Carlo Maria Chierotti’s dissertation and articles (n.d., 1992, and 1994) on the same subject provide a good overview of Kircher’s work and the structure and operation of the ark, with some detailed analysis of the types of harmonies and cadences in the voice permutations. He does not view the Arca musarithmica as a machine or consider its potential as an automatic system, emphasizing instead how much interaction is actually demanded from the user in order to produce good results.

Jim Bumgardner (2009) implemented a different music-computing device by Kircher, the Organum mathematicum. That device was much simpler musically but had the virtue of also being able to calculate the date of Easter and lots of other useful functions.

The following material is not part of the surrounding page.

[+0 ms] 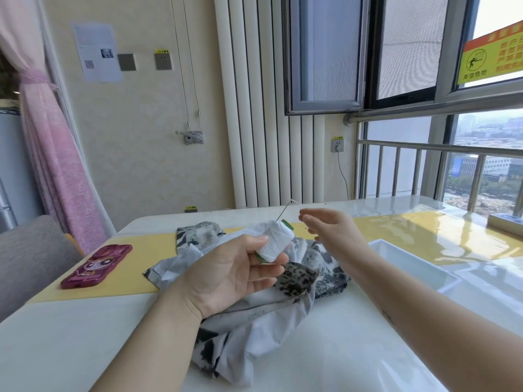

That implementation in Perl allowed a user to set a very small set of short texts in simple or florid style. It could generate MIDI output, even using vocal synthesis to render the actual syllable sounds. Bumgardner highlights both Kircher’s clear intent to build an automatic, algorithmic system for composition, and the inconsistencies and underspecified elements that undermine that goal. He also recognizes Kircher’s ambivalence about the need for random choices in order to automate the system fully.

Agnes Cäcilie Bohnert’s dissertation (2010) provides a comprehensive treatment of Book VIII of the Musurgia in detail, including its mathematical and philosophical foundations. Every musical combination in the ark is examined and compared. Bohnert implemented syntagma I and II of the ark in a Java program which according to her description (Bohnert 2010, 123–126), followed quite closely the manual method described by Kircher. Users would select musarithms by hand, one at a time, adjust them, and add them to the musical composition, and then hear the result. Though I was not able to examine the program, it is not described as fully automatic, and Bohnert says it can only create very short settings of a small number of texts.

References

  • Barnett, Gregory. 2002. Tonal Organization in Seventeenth-Century Music Theory. In The Cambridge History of Western Music Theory, ed. Thomas Christensen (Cambridge: Cambridge University Press), 407--455.
  • Bohnert, Agnes Cäcilie. 2010. Die arca musarithmica Athanasius Kirchers. Dissertation, Technische Universität Berlin. Berlin: Mensch und Buch Verlag.
  • Bumgardner, Jim. 2009. Kircher’s Mechanical Composer: A Software Implementation. Paper presented at the Bridges Conference, Banff.
  • Chierotti, Carlo Mario. n.d. [Tesi di laurea sulla Musurgia Universalis di Athanasius Kircher]. Laureate thesis, University of Turin.
  • Chierotti, Carlo Mario. 1992. La musurgia mirifica di Athanasius Kircher: la composizione musicale alla portata di tutti nell’età barocca. Musica/realtà 13, no. 37: 107–127.
  • Chierotti, Carlo Mario. 1994. Comporre senza conoscere la musica: Athanasius Kircher e le ‘Musica mirifica’: un singolare esempio di scienza musicale nell’età barocca. Nuova rivista musicale italiana 28, no. 3: 382–410.
  • Findlen, Paula, ed. 2004. Athanasius Kircher: The Last Man Who Knew Everything. New York: Routledge.
  • Godwin, Joscelyn. 2009. Athanasius Kircher’s Theater of the World: The Life and Work of the Last Man to Search for Universal Knowledge. Rochester, VT: Inner Traditions.
  • Kircher, Athanasius. 1650. Musurgia universalis, sive Ars magna consoni et dissoni in X. libros digesta. Rome.